Feedback Mechanisms Involved in the Female Reproductive System

• Feedback mechanisms regulate hormonal levels to ensure proper functioning of the reproductive system.
• Positive Feedback: amplifies change (e.g., Estrogen increasing LH during ovulation)
• Negative Feedback: counteracts changes, restoring set point (e.g., Estrogen/progesterone inhibiting FSH/LH after ovulation)

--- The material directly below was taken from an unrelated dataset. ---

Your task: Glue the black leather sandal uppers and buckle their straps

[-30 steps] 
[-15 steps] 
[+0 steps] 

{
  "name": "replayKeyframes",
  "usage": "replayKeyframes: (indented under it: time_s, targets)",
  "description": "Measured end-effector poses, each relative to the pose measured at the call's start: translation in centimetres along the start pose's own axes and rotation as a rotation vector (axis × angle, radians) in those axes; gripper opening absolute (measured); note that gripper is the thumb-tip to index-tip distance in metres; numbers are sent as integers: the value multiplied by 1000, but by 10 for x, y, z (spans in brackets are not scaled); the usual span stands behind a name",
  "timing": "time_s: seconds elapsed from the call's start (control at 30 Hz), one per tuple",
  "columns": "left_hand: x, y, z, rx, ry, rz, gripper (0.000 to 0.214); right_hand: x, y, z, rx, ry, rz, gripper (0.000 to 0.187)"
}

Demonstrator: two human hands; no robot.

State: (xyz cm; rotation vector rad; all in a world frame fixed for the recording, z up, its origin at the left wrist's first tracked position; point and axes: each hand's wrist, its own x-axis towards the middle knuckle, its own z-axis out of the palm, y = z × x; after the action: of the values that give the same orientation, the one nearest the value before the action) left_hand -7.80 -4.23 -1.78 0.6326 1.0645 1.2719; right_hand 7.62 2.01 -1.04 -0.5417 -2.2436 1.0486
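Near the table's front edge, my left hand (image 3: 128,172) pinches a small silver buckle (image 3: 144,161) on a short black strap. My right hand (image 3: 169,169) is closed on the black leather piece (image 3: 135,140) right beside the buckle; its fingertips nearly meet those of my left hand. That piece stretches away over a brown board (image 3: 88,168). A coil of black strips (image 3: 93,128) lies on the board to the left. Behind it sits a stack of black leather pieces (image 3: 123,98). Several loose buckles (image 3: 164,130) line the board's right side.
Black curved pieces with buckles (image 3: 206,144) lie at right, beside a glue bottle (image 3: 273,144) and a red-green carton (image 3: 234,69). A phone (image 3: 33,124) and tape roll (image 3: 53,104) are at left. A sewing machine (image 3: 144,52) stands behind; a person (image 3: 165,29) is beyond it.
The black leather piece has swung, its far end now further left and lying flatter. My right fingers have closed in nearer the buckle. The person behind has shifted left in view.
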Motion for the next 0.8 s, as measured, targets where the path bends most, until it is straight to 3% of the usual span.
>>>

Chemical Compositions of DNA and RNA

• DNA (Deoxyribonucleic Acid): and RNA (Ribonucleic Acid) are nucleic acids that carry genetic information.
• DNA: Double helix, deoxyribose sugar, bases A-T, C-G, stores genetic information. Found in eukaryotic cells.
• RNA: Single-stranded, ribose sugar, uses uracil (U) instead of thymine, involved in translating information from DNA.
• messenger RNA (mRNA): Carries genetic code from DNA to ribosome.
• transfer RNA (tRNA): Brings amino acids to ribosome.
• ribosomal RNA (rRNA): Makes up the structure of the ribosome.

Protein Synthesis

• Protein synthesis: cells make proteins in Transcription and Translation.
• DNA Replication: DNA duplicates for new cells.
• Helicase unwinds DNA.
• DNA polymerase adds nucleotides.
• Transcription: mRNA from template.
• RNA polymerase unwinds DNA.
• RNA polymerase adds RNA nucleotides (A-U, T-A, C-G, G-C).
• Translation: mRNA code makes proteins at ribosome.
• Ribosome binds mRNA/reads codons.
• tRNA brings amino acids.
• Amino acids linked by peptide bonds.
• Codon: mRNA nucleotide sequence coding for amino acid.
• Anticodon: tRNA sequence pairing with mRNA codon.

Types of Mutation

• Mutation: DNA sequence change, caused by errors or factors like radiation. Mutations can lead to genetic variation.
• Point Mutation: Single nucleotide change.
• Substitution: One base replaces another.
  • Silent: Substitution doesn't change protein.
  • Missense: Results in different amino acid.
  • Nonsense: Creates stop codon, leading to premature termination.
• Insertion: Extra nucleotide added.
• Deletion: Nucleotide removed.
• Frameshift Mutation: Insertion/deletion changing mRNA reading frame.
• Chromosomal Mutation: Large-scale changes.
  • Duplication: Section duplicated.
  • Inversion: Segment reversed.
  • Translocation: Segment transferred.
  • Deletion: Part lost.
• Effects of Mutations:
  • Beneficial: Advantageous traits.
  • Harmful: Diseases/malfunctions.
  • Neutral: No effect.

Evidence that Supports the Concept of Evolution

• Evolution: Supported by fossil, comparative anatomy, molecular biology, biogeography.
• Fossil Evidence: History of life and species' change.
• Transitional fossils: Intermediate forms.
• Comparative Anatomy:
  • Similarities/differences suggest common ancestry.
  • Homologous structures: Similar due to common ancestry.
  • Analogous structures: Similar function, different origins.
• Vestigial structures: Lost original function.
• Molecular Biology:
  • DNA/RNA/protein comparisons suggest common ancestry.
  • Gene homology: Similar genes suggest common ancestor.
• Biogeography:
  • Geographic distribution supports evolution.
  • Species close geographically are related.
  • Adaptive radiation: Ancestral species diversify into different forms.
• Embryology:
  • Similar embryo development indicates similar history. -Vertebrate embryos show similarities in early stages, such as the presence of pharyngeal pouches (which may become gills or other structures in different species).